A word-for-word retyping of the listing is the goal.

-- Input data follows --

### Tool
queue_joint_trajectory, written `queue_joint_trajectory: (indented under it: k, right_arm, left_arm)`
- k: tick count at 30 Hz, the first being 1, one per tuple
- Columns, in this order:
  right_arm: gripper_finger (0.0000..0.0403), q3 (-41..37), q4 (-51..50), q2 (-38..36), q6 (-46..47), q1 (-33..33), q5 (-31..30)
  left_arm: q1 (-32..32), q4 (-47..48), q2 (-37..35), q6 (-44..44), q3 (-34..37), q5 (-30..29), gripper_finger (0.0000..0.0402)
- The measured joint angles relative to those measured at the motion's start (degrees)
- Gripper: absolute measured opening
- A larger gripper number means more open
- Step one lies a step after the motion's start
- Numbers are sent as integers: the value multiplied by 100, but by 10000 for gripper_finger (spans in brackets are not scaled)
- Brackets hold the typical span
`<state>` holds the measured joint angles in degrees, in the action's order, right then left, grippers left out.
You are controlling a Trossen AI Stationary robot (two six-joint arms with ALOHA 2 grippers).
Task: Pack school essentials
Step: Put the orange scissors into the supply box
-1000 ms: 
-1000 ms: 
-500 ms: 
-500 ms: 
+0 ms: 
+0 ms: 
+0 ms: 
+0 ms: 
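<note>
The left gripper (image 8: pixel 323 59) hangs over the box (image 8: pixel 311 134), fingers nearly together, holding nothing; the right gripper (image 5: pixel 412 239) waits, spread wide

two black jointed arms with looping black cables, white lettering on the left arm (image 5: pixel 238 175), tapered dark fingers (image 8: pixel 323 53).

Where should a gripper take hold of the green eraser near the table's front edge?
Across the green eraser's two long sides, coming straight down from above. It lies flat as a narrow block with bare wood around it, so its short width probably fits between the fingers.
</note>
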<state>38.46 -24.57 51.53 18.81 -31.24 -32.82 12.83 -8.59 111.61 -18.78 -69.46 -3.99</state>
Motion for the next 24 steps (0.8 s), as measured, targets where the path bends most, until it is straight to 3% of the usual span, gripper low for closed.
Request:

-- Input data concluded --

> Result for this exercise:
### Tool
queue_joint_trajectory, written `queue_joint_trajectory: (indented under it: k, right_arm, left_arm)`
- k: tick count at 30 Hz, the first being 1, one per tuple
- Columns, in this order:
  right_arm: gripper_finger (0.0000..0.0403), q3 (-41..37), q4 (-51..50), q2 (-38..36), q6 (-46..47), q1 (-33..33), q5 (-31..30)
  left_arm: q1 (-32..32), q4 (-47..48), q2 (-37..35), q6 (-44..44), q3 (-34..37), q5 (-30..29), gripper_finger (0.0000..0.0402)
- The measured joint angles relative to those measured at the motion's start (degrees)
- Gripper: absolute measured opening
- A larger gripper number means more open
- Step one lies a step after the motion's start
- Numbers are sent as integers: the value multiplied by 100, but by 10000 for gripper_finger (spans in brackets are not scaled)
- Brackets hold the typical span
`<state>` holds the measured joint angles in degrees, in the action's order, right then left, grippers left out.
You are controlling a Trossen AI Stationary robot (two six-joint arms with ALOHA 2 grippers).
Task: Pack school essentials
Step: Put the orange scissors into the supply box
-1000 ms: 
-1000 ms: 
-500 ms: 
-500 ms: 
+0 ms: 
+0 ms: 
+0 ms: 
+0 ms: 
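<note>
The left gripper (image 8: pixel 323 59) hangs over the box (image 8: pixel 311 134), fingers nearly together, holding nothing; the right gripper (image 5: pixel 412 239) waits, spread wide

two black jointed arms with looping black cables, white lettering on the left arm (image 5: pixel 238 175), tapered dark fingers (image 8: pixel 323 53).

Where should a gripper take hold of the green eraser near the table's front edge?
Across the green eraser's two long sides, coming straight down from above. It lies flat as a narrow block with bare wood around it, so its short width probably fits between the fingers.
</note>
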<state>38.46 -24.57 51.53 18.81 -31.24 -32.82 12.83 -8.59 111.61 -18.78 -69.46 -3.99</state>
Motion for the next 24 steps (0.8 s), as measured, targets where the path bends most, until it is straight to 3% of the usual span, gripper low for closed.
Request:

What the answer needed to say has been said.